* [Problem statement]: Repeat the lines below exactly as written, please, from the line with "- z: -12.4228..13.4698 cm" to the line with "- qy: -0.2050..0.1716", both lines included, and no others.

* [Given material]:
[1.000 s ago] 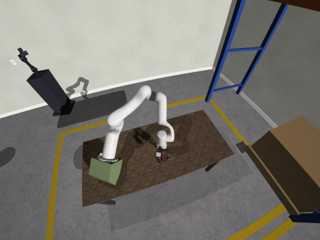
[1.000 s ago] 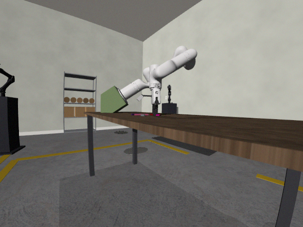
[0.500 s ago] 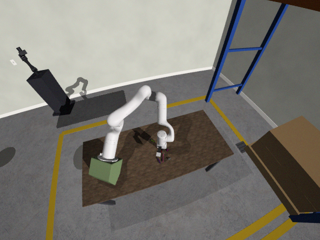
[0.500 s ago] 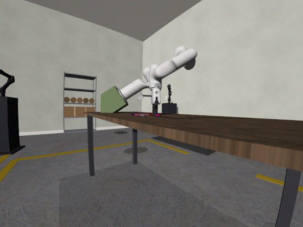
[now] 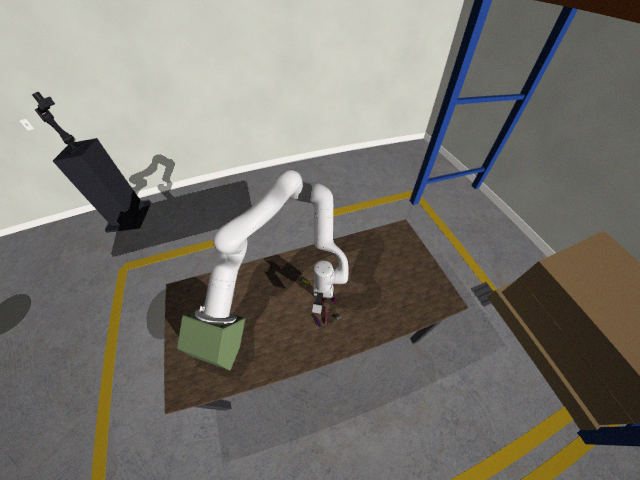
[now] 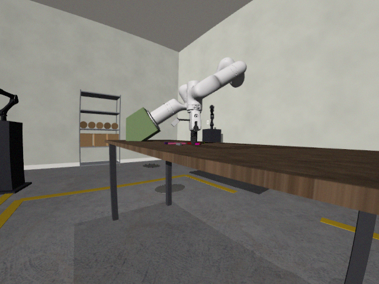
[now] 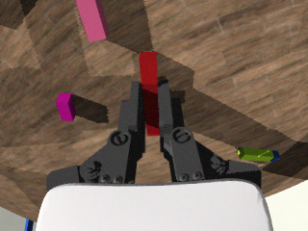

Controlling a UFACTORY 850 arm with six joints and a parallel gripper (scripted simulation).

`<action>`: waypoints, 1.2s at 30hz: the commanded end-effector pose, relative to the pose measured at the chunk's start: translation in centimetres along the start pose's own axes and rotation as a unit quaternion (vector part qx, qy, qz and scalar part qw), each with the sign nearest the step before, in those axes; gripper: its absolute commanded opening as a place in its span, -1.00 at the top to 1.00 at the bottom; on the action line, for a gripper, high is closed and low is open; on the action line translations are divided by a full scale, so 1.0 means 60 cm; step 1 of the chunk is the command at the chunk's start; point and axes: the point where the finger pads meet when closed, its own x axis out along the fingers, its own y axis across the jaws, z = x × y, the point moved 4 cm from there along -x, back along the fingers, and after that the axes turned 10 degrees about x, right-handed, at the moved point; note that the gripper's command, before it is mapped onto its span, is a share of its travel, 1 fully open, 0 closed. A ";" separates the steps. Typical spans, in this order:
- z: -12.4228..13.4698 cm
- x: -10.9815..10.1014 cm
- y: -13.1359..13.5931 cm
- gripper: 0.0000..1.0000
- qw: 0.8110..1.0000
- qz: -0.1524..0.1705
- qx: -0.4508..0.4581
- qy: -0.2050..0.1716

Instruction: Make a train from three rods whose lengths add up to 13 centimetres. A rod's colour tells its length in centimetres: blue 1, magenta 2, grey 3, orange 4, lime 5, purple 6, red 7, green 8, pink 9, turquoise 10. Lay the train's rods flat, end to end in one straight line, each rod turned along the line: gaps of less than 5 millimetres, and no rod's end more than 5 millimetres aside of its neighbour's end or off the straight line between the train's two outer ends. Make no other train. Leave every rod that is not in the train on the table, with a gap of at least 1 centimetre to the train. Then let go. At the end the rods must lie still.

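In the wrist view my gripper [image 7: 150, 96] is shut on a red rod [image 7: 149, 73], which lies lengthways between the fingers on the wooden table [image 7: 225, 38]. A pink rod [image 7: 87, 0] lies farther ahead, up and to the left. A short magenta rod [image 7: 64, 106] lies left of the fingers. A lime rod [image 7: 254, 153] with a blue rod [image 7: 273, 154] at its end lies to the right. In the top view the gripper [image 5: 325, 304] is low over the middle of the table [image 5: 387, 289]. In the exterior view the gripper [image 6: 193, 139] reaches down to the tabletop among the rods.
The arm's green base block [image 5: 210, 339] [image 6: 140, 125] stands at the table's left end. A black pedestal [image 5: 100, 183] and a blue rack [image 5: 465, 98] stand off the table. A brown crate [image 5: 578, 320] stands to the right.
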 end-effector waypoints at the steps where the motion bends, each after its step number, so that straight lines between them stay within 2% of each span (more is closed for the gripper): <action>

* [Solution to this problem]:
- z: -12.4228..13.4698 cm
- x: -10.9815..10.1014 cm
- y: -13.1359..13.5931 cm
- gripper: 0.0000..1.0000
- qw: 0.8110..1.0000
- qz: -0.1524..0.1705
- qx: -0.4508..0.4581
- qy: -0.2050..0.1716

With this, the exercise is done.